*Task brief:*
The answer must be every line below that contains the string "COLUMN".

*Input data:*
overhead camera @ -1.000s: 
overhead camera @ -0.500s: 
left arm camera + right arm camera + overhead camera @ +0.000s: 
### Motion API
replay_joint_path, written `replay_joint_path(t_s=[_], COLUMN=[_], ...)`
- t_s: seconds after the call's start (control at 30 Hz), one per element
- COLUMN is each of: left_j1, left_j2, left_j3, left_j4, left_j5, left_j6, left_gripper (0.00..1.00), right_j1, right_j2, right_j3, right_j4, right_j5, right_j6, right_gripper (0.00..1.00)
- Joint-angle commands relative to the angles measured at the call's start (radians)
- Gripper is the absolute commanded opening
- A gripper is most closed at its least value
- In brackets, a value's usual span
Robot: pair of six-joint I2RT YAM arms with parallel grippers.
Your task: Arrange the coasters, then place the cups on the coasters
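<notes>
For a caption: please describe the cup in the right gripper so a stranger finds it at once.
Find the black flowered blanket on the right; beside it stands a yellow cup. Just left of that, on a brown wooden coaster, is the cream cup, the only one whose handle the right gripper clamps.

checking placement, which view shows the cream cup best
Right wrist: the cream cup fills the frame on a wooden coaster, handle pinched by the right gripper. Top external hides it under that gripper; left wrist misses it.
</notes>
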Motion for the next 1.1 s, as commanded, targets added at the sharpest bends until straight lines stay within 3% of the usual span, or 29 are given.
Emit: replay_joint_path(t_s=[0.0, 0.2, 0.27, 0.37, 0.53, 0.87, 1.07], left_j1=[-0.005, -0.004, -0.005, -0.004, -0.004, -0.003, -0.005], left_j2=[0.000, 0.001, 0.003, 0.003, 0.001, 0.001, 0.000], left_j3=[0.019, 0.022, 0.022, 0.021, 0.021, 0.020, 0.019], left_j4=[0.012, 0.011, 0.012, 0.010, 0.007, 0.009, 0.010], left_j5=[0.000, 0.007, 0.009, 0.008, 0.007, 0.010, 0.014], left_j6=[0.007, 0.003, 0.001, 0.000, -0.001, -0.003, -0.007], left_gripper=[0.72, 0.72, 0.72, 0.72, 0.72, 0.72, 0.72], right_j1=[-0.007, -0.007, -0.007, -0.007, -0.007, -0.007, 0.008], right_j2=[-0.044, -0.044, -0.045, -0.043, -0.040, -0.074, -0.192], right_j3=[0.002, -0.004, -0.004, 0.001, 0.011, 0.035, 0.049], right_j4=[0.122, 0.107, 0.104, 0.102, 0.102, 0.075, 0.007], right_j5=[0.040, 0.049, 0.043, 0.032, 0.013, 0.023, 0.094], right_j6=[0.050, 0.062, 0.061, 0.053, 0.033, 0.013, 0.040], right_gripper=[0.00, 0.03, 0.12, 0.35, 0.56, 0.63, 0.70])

*The answer:*
replay_joint_path, written `replay_joint_path(t_s=[_], COLUMN=[_], ...)`
- COLUMN is each of: left_j1, left_j2, left_j3, left_j4, left_j5, left_j6, left_gripper (0.00..1.00), right_j1, right_j2, right_j3, right_j4, right_j5, right_j6, right_gripper (0.00..1.00)

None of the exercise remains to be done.